Both Claude-3.5 and o1-preview nail this problem
"Let's think through this step-by-step:
1. Alice has 3 brothers 2. Alice has 2 sisters 3. We need to find out how many sisters Alice's brother has
The key here is to realize that Alice's brothers would have the same sisters as Alice, except they would also count Alice as their sister.

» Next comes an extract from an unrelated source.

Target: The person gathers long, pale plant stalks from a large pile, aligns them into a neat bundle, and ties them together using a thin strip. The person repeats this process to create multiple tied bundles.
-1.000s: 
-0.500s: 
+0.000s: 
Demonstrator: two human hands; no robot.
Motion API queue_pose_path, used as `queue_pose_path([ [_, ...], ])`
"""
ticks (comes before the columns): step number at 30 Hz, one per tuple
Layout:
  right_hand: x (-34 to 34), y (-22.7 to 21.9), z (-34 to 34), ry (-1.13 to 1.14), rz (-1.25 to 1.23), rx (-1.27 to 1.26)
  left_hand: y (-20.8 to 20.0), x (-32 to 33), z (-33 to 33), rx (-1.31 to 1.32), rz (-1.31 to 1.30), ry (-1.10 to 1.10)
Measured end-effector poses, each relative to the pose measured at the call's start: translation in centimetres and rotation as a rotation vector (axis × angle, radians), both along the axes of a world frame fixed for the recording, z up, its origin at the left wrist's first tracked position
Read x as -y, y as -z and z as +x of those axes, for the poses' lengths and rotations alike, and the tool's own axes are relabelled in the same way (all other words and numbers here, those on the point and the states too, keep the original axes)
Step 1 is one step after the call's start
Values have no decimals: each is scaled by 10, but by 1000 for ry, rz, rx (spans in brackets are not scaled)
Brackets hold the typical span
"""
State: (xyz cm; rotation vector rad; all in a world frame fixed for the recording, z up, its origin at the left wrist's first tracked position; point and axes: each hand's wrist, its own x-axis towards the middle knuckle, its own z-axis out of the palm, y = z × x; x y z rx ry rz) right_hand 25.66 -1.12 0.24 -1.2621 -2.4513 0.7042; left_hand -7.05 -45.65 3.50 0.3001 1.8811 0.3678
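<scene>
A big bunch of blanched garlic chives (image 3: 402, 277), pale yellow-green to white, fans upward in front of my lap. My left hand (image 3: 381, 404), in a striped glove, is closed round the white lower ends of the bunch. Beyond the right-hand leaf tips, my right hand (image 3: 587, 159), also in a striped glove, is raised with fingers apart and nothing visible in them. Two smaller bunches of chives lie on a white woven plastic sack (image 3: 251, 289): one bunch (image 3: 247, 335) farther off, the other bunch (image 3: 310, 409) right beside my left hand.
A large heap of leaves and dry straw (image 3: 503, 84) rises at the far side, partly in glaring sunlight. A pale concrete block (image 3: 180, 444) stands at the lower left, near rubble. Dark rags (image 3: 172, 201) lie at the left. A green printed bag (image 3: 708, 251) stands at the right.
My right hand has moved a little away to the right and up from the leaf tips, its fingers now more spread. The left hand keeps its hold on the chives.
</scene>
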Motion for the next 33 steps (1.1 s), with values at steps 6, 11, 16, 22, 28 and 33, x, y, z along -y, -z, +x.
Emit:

So, Alice's brothers would have: - The 2 sisters Alice has - Plus Alice herself as a sister
Therefore, Alice's brothers have 3 sisters in total."
My problem with this puzzle, is how do you know that Alice and her brothers share both parents?
Is it not correct English to call two people who share one parent, sisters, or brothers?
I guess I could be misguided by my native Norwegian where you have to preamble the word with "hell" (full), or "halv" (half), if you want to specify the number of shared parents.
And here lies the exact issue. Single tests don’t provide any meaningful insights. You need to perform this test at least twenty times in separate chat windows or via the API to obtain meaningful statistics.
For the "Alice in Wonderland" paper, neither Claude-3.5 nor o1-preview was available at that time.
But I have tested them as well a few weeks ago with the issue translated into German, achieving also a 100% success rate with both models.
However, when I add irrelevant information (My mother ...), Claude's success rate drops to 85%:
"My mother has a sister called Alice. Alice has 2 sisters and 1 brother. How many sisters does Alice's brother have?"